– Я слышал, как вы говорили о трансформационной эволюции, господин. Так озаглавлен и ваш селекционный журнал. Но что за сюрприз…
– Монео, правила меняются с каждым сюрпризом.
– Мой господин, вашей целью является улучшение человеческой породы?
Лето посмотрел на мажордома горящим взглядом, думая:
– Я хищник, Монео.
– Хищ… – Монео поперхнулся, произнося это слово, и покачал головой. Он понимал значение этого слова или думал, что понимает, и все же оно потрясло его. Может быть, Бог-Император шутит?
– Хищник, мой господин?
– Хищники улучшают породу.
– Как это может быть, господин? Ведь вы не ненавидите нас.
– Ты меня разочаровал, Монео. Хищник не может ненавидеть свою жертву.
– Хищники убивают, мой господин.
– Я убиваю, но без ненависти. Жертва утоляет голод. Добыча – это благо.
Монео с недоумением уставился в розовое лицо Лето в сером обрамлении.
Он со страхом посмотрел на повелителя. Но нет, гигантское тело не вибрировало, глаза не горели хищным пламенем, и рудименты конечностей не подрагивали.
– По отношению к чему вы испытываете голод, мой господин? – очертя голову спросил Монео.
– Я испытываю голод по отношению к способности человечества принимать долговременные верные решения. Знаешь ли ты ключ к такой способности, Монео?
– Вы много раз говорили мне об этом, мой господин. Ключ – это способность изменять свой разум.
– Да, именно изменять. Но что я имею в виду под долгосрочностью?
– Для вас эти отрезки времени измеряются тысячелетиями, господин.
– Даже мои тысячелетия – мгновения по сравнению с вечностью.
– Но ваша перспектива наверняка отличается от моей, господин.
– С точки зрения вечности любой, даже самый длительный, но ограниченный срок краток.
– Но тогда выходит, что никаких правил вообще не существует. – В голосе Монео появились истерические нотки.
Лето улыбнулся, чтобы успокоить своего слугу.
– Вероятно, существует только одно правило. Краткосрочные решения всегда оказываются неверными в долгосрочной перспективе.
В полной растерянности Монео смог лишь покачать головой:
– Но, господин, ваши перспективы…
– Время необратимо утекает для любого конечного наблюдателя. Не существует закрытых систем. Даже я сумел лишь растянуть свою временную матрицу.
Монео отвел взгляд от лица Лето и посмотрел на коридоры мавзолея.
– Ты не понимаешь функции хищника, Монео, – сказал Лето.
Эти слова потрясли Монео – от них веяло способностью читать чужие мысли.

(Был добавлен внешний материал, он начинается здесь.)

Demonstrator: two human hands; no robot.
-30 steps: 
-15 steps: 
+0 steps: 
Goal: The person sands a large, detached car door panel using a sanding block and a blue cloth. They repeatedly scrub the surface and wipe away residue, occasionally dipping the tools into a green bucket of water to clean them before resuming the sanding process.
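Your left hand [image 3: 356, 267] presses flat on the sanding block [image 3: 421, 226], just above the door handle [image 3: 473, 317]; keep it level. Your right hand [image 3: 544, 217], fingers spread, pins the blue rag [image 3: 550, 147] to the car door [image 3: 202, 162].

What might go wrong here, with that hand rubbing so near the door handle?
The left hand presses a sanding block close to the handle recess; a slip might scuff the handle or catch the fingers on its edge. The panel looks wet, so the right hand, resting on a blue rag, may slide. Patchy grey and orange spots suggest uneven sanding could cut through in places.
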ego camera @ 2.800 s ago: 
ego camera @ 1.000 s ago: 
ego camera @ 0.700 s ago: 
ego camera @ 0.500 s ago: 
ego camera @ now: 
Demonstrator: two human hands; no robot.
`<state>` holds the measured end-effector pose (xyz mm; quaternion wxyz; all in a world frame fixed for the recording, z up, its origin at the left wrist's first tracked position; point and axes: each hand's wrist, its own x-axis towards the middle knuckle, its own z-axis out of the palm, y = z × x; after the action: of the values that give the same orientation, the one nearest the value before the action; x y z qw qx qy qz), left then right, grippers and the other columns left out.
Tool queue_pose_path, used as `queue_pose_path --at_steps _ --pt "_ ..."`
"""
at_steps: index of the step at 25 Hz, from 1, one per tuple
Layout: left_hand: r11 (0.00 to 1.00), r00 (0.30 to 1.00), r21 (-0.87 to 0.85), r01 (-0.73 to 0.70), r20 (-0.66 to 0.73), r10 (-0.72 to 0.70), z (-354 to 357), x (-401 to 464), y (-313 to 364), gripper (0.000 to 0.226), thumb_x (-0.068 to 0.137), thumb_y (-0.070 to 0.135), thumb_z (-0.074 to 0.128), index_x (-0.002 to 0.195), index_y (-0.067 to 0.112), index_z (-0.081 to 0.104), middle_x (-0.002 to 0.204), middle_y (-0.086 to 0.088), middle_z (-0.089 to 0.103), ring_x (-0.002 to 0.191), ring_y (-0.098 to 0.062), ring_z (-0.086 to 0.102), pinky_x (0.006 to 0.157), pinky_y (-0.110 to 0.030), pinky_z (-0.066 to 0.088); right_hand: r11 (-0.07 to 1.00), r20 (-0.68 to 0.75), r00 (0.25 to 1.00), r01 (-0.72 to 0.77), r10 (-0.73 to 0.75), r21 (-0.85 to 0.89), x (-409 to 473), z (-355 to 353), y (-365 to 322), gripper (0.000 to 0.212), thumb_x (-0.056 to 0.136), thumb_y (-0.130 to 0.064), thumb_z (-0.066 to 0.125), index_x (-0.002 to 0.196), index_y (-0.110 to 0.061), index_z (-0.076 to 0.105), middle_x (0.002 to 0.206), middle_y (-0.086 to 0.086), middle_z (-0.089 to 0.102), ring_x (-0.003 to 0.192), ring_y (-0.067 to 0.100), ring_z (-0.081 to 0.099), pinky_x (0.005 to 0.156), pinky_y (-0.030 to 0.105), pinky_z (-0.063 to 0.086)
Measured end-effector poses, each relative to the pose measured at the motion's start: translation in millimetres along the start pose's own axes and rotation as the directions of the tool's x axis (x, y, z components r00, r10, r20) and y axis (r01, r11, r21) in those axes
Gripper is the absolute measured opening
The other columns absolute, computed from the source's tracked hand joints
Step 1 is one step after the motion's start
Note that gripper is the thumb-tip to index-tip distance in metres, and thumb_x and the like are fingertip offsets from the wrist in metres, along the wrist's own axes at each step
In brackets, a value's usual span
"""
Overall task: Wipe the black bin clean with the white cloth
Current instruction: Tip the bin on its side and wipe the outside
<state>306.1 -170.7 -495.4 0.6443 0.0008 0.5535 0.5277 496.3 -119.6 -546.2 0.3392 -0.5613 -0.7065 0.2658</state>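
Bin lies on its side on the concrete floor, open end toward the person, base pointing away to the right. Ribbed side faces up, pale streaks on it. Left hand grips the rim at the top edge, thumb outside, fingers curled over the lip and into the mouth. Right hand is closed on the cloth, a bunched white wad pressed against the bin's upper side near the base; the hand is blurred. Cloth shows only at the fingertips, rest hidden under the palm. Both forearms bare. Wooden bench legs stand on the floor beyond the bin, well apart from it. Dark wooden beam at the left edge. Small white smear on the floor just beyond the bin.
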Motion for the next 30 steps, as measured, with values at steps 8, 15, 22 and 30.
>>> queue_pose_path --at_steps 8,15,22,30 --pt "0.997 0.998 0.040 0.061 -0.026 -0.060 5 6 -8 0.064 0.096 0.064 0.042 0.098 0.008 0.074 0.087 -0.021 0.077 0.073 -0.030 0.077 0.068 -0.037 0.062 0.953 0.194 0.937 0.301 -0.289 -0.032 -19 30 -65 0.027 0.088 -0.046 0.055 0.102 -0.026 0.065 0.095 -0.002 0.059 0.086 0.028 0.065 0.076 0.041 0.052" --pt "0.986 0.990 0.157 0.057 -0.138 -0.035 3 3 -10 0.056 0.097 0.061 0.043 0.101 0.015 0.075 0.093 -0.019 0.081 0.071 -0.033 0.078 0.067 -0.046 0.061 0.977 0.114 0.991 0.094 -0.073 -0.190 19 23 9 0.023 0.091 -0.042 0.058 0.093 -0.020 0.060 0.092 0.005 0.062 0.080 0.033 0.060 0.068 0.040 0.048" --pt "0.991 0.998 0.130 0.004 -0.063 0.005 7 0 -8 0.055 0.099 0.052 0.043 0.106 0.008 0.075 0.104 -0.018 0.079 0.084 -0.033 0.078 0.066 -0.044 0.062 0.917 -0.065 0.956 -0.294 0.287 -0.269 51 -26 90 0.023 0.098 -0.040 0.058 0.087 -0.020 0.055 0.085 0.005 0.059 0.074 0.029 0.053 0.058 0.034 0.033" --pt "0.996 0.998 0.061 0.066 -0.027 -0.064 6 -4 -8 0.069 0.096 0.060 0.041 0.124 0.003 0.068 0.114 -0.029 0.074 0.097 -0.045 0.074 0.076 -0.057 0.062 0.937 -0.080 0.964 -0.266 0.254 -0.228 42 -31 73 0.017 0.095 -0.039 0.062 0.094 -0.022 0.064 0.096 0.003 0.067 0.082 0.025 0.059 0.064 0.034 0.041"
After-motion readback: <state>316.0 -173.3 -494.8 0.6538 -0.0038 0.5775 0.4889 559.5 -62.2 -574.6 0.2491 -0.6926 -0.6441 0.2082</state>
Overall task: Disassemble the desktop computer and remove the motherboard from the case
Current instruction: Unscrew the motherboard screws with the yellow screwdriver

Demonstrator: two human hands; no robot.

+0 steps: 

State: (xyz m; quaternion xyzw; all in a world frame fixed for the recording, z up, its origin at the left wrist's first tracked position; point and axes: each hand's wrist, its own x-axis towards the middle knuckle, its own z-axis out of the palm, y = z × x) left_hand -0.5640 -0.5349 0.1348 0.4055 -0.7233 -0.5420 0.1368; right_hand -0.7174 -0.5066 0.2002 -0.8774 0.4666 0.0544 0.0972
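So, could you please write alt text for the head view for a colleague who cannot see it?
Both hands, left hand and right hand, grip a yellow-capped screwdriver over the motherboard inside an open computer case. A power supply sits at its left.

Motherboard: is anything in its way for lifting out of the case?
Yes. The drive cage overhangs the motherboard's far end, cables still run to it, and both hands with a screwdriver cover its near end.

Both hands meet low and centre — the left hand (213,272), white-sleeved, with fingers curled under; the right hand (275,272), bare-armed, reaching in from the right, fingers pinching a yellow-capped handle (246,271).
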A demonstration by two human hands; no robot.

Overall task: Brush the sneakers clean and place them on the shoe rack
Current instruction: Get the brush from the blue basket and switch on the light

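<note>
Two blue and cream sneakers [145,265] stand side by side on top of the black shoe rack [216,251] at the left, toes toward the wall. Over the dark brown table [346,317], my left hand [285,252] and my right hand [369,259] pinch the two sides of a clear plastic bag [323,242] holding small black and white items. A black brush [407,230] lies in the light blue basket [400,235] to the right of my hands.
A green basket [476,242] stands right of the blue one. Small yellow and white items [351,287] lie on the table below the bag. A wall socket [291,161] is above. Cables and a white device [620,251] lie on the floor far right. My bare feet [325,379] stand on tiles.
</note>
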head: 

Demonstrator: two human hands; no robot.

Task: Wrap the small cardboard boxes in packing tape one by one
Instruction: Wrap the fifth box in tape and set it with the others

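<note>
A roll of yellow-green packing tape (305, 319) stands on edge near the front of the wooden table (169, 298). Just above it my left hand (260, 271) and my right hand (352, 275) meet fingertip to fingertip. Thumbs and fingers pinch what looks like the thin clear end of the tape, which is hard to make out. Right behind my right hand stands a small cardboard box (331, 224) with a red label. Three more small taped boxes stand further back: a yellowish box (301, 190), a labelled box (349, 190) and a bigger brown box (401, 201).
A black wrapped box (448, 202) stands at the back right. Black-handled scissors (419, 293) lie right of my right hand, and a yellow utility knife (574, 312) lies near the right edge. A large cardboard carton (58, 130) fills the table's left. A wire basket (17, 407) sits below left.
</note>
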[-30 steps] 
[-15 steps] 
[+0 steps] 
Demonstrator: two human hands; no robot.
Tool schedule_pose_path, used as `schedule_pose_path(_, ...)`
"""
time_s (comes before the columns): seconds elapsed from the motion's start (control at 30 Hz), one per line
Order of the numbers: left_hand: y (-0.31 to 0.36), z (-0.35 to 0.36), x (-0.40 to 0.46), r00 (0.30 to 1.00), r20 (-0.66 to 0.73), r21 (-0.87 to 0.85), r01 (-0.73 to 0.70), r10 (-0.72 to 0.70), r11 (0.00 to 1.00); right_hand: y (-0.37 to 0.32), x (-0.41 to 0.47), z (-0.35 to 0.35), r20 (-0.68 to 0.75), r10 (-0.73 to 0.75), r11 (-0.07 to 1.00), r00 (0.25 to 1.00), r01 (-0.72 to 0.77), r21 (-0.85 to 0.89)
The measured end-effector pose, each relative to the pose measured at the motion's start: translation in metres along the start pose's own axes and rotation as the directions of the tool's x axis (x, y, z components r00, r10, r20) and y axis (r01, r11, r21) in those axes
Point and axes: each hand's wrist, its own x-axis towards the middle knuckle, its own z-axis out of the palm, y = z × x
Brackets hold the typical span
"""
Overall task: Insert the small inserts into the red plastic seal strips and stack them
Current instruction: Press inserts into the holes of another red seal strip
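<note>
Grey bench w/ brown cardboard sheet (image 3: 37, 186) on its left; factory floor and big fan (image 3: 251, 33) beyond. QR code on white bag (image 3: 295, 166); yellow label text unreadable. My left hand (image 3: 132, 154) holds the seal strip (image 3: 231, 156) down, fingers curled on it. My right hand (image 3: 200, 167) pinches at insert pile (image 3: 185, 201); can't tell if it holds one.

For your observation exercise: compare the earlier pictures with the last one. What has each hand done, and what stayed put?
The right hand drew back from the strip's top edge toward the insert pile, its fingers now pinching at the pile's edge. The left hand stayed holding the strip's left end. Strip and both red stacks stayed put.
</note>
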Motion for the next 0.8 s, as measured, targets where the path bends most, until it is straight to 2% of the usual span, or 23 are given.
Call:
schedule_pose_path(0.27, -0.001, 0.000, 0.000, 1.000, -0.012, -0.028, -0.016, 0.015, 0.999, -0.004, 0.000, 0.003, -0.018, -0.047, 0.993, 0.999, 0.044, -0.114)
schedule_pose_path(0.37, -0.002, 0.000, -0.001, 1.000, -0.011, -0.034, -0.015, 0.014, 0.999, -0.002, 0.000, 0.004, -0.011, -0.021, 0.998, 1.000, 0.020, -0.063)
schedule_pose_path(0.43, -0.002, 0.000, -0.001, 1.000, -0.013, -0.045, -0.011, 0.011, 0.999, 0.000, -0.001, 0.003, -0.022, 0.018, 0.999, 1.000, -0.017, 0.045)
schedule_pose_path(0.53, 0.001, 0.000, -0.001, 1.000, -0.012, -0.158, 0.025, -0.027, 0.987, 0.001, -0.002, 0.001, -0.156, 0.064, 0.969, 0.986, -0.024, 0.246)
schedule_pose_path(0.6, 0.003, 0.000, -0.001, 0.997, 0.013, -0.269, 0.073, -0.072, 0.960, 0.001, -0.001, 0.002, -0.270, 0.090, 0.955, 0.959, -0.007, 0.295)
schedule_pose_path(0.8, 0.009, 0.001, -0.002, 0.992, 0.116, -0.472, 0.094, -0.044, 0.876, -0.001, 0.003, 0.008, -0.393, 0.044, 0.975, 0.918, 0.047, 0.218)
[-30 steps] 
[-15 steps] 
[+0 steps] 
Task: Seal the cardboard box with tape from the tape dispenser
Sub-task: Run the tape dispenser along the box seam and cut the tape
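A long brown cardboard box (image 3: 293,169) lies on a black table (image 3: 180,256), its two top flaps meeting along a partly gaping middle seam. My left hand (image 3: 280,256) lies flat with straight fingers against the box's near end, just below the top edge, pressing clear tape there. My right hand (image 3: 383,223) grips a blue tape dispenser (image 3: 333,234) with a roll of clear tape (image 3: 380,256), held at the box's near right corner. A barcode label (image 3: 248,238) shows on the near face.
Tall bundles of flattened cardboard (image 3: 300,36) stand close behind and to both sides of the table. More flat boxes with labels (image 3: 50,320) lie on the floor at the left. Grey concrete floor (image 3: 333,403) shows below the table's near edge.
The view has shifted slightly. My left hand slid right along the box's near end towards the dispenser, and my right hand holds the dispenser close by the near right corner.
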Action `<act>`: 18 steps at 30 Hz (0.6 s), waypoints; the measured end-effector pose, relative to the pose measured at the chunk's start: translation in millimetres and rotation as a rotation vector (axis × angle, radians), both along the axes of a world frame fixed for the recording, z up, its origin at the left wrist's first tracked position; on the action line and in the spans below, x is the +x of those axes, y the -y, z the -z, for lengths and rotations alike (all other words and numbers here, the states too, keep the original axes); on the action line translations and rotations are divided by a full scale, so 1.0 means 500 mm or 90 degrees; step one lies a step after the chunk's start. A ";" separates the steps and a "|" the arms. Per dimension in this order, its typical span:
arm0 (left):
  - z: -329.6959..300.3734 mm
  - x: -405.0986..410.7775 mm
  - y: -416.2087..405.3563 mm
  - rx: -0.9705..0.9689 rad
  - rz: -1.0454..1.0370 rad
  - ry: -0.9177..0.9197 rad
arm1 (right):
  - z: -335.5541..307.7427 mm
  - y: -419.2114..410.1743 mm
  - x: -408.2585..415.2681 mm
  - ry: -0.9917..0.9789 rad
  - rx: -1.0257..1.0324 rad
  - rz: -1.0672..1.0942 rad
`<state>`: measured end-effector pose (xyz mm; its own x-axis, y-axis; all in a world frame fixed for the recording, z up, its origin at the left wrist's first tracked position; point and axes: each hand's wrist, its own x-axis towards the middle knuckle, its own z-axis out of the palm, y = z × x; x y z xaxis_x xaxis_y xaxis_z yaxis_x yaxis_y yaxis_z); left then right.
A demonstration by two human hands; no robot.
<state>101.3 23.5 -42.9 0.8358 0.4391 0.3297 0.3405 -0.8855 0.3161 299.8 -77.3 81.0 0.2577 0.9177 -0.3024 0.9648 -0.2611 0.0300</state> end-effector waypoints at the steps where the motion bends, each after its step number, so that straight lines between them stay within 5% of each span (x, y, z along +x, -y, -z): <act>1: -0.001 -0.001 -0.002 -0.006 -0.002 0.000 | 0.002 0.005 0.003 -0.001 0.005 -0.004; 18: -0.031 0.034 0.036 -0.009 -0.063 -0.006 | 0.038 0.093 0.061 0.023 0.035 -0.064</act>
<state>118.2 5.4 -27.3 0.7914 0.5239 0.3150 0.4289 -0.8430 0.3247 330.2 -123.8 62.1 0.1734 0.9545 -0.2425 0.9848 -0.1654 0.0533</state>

Он взглянул в глаза повелителю.
– Умом ты понимаешь, что даже мне придется когда-то испытать ужас смерти, но чувством ты в это не веришь, – произнес Лето.
– Как я могу верить в то, чего никогда не увижу?
Никогда еще Монео не чувствовал себя таким одиноким и испуганным. Что делает Бог-Император?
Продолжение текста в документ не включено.